Yet, the provincial government walks a fine line. The economy, albeit growing, does not seem to be diversifying. In addition, spending fell to reflecting falling oil prices, but per capita public debt remains the highest in Atlantic Canada, and as soon as rents begin flowing anew, spending will likely rise. In that case, and if government fails to encourage economic diversification–thereby continuing to place all of its proverbial eggs into one oil-slicked basket–the provincial economy faces the serious risk of economic decline.

As a matter of common economic sense, establishing a form of sovereign wealth fund (SWF) would benefit the provincial government in NL, and most importantly, the taxpayers who reside there. Liberalizing certain industries would also help them diversify and a more reserved approach to the oil and gas industry would eliminate the excessive emphasis on offshore oil.

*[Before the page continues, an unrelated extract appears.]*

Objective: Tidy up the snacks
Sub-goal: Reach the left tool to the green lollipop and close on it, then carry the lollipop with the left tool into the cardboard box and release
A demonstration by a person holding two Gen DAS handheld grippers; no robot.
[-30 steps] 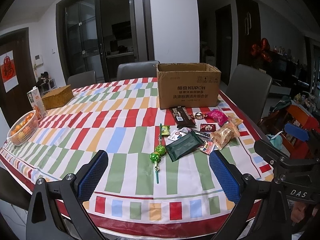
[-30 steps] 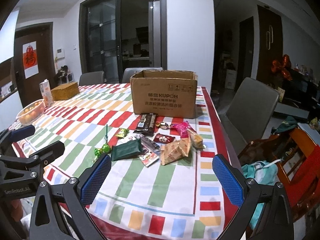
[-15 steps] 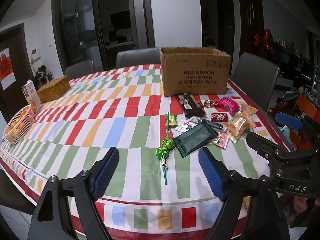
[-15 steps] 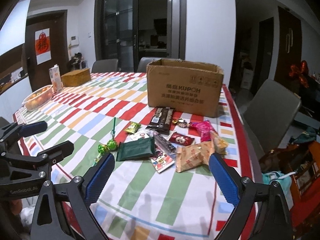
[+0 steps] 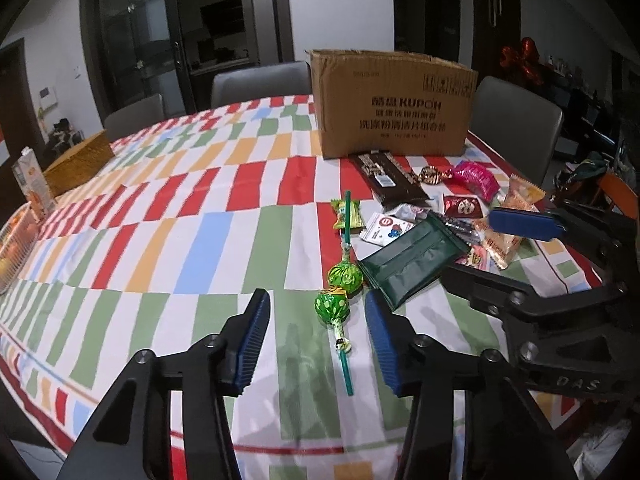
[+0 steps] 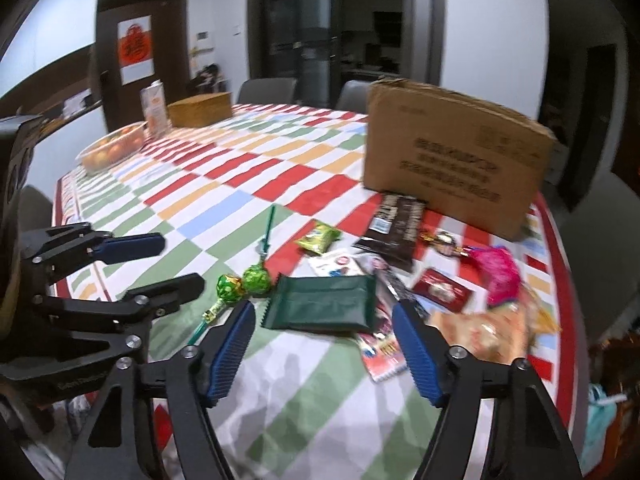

Finally, and perhaps most importantly, fiscal discipline is necessary and the provincial government must adopt measures that embrace it.

The future of NL’s aging population, and the younger generation there to support them, depends on the long term sustainability of NL’s economy. There is a lot to learn from the experiences of other countries with undiversified economies and the provincial government should take them seriously.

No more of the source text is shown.